→ **TASK TO COMPLETE**: Leaving out the images, please reproduce each line below exactly.

→ **SUPPLIED INFORMATION**:

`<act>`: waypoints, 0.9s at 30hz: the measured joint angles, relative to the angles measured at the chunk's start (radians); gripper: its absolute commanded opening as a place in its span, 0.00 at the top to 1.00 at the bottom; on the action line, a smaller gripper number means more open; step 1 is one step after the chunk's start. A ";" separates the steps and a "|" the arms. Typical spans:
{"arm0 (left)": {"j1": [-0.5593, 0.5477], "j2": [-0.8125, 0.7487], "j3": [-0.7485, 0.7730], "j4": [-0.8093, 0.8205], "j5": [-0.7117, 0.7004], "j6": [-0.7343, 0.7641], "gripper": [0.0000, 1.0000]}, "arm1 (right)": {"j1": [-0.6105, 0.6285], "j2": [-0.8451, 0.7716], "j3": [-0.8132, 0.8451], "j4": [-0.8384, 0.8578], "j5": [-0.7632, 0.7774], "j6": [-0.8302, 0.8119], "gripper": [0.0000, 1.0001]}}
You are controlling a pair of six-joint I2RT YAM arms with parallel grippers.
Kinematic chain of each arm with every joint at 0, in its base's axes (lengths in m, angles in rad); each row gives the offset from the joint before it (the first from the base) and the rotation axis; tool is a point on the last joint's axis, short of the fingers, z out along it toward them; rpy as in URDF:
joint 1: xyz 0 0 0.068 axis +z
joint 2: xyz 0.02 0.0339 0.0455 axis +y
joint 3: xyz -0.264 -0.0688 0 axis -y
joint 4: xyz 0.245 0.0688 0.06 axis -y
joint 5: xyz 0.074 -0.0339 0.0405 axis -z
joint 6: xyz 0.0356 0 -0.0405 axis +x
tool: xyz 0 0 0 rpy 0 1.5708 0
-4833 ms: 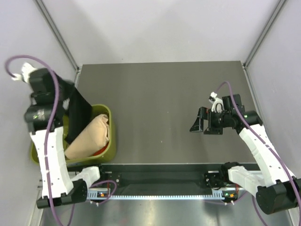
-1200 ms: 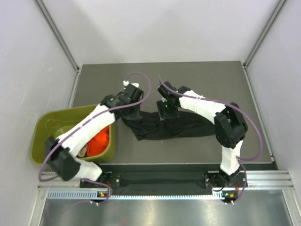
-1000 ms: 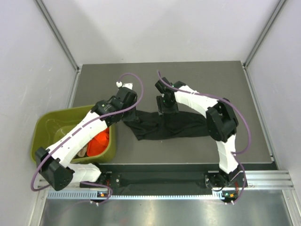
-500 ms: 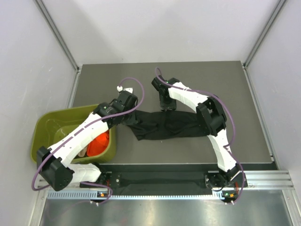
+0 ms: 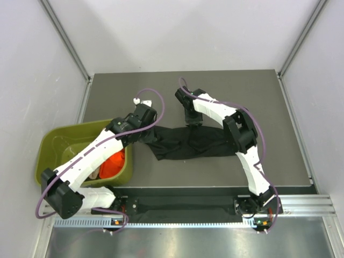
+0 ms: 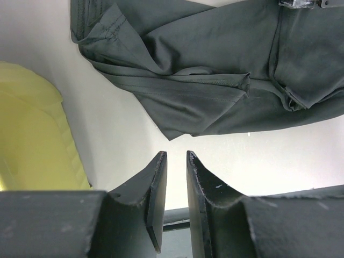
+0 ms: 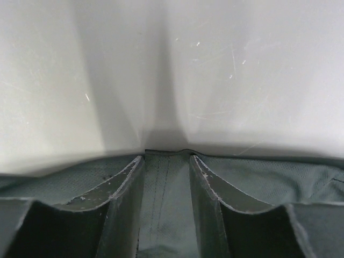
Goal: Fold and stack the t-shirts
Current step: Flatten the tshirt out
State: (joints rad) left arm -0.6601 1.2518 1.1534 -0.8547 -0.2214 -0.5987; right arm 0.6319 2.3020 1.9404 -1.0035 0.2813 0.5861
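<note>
The black t-shirt (image 5: 199, 142) lies crumpled in a long strip across the middle of the table. My right gripper (image 5: 192, 122) is pressed down on its far edge. In the right wrist view the gripper (image 7: 166, 158) is open, and the shirt's hem (image 7: 164, 204) lies between the fingers. My left gripper (image 5: 149, 134) hovers over the shirt's left end. Seen from the left wrist, the gripper (image 6: 176, 154) is narrowly open and empty, with the shirt (image 6: 215, 70) beyond the fingertips. The orange-red t-shirt (image 5: 112, 164) and a bit of the beige one (image 5: 94, 173) lie in the tub.
The olive-green tub (image 5: 54, 137) stands at the table's left edge, partly under my left arm, and its wall (image 6: 32, 134) shows in the left wrist view. Grey walls close in the table at the back and both sides.
The black t-shirt, earlier hanging from my left gripper over the tub, now lies on the table. Over the last second the right gripper's fingers have narrowed around its hem. The left arm has barely shifted.
</note>
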 measured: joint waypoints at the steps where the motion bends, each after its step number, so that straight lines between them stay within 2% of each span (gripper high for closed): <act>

→ **TASK OUTPUT**:
`<act>`: waypoints, 0.9s at 30hz: the measured joint angles, relative to the angles measured at the chunk's start (radians); gripper: its absolute commanded opening as a place in its span, 0.00 at the top to 1.00 at the bottom; on the action line, a smaller gripper number means more open; step 1 is one step after the chunk's start. A ";" separates the steps and a "|" the arms. Typical spans:
{"arm0 (left)": {"j1": [-0.5593, 0.5477], "j2": [-0.8125, 0.7487], "j3": [-0.7485, 0.7730], "j4": [-0.8093, 0.8205], "j5": [-0.7117, 0.7004], "j6": [-0.7343, 0.7641], "gripper": [0.0000, 1.0000]}, "arm1 (right)": {"j1": [-0.6105, 0.6285], "j2": [-0.8451, 0.7716], "j3": [-0.8132, 0.8451], "j4": [-0.8384, 0.8578], "j5": [-0.7632, 0.7774], "j6": [-0.8302, 0.8119], "gripper": [0.0000, 1.0001]}}
You are controlling a pair of six-joint I2RT YAM arms with parallel grippers.
Kinematic chain of each arm with every joint at 0, in its base's axes (lengths in m, angles in rad); each row gives the offset from the joint before it (the first from the base) and the rotation axis; tool is a point on the last joint's axis, short of the fingers, z out along it toward them; rpy as in URDF:
joint 1: xyz 0 0 0.068 axis +z
joint 2: xyz 0.02 0.0339 0.0455 axis +y
joint 3: xyz -0.264 -0.0688 0 axis -y
joint 4: xyz 0.245 0.0688 0.06 axis -y
joint 5: xyz 0.074 -0.0339 0.0405 axis -z
joint 6: xyz 0.0356 0 -0.0405 axis +x
tool: xyz 0 0 0 rpy 0 1.5708 0
-4833 ms: 
-1200 ms: 
-1000 ms: 
-500 ms: 
+0 ms: 
+0 ms: 
+0 ms: 
Goal: Fold and stack the t-shirts
Current step: Flatten the tshirt out
State: (joints rad) left arm -0.6601 1.2518 1.1534 -0.8547 -0.2214 -0.5987; right arm 0.6319 2.3020 1.9404 -1.0035 0.2813 0.5861
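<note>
The black t-shirt (image 5: 199, 142) lies crumpled in a long strip across the middle of the table. My right gripper (image 5: 192, 122) is pressed down on its far edge. In the right wrist view the gripper (image 7: 166, 158) is open, and the shirt's hem (image 7: 164, 204) lies between the fingers. My left gripper (image 5: 149, 134) hovers over the shirt's left end. Seen from the left wrist, the gripper (image 6: 176, 154) is narrowly open and empty, with the shirt (image 6: 215, 70) beyond the fingertips. The orange-red t-shirt (image 5: 112, 164) and a bit of the beige one (image 5: 94, 173) lie in the tub.
The olive-green tub (image 5: 54, 137) stands at the table's left edge, partly under my left arm, and its wall (image 6: 32, 134) shows in the left wrist view. Grey walls close in the table at the back and both sides.
The black t-shirt, earlier hanging from my left gripper over the tub, now lies on the table. Over the last second the right gripper's fingers have narrowed around its hem. The left arm has barely shifted.
</note>
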 measured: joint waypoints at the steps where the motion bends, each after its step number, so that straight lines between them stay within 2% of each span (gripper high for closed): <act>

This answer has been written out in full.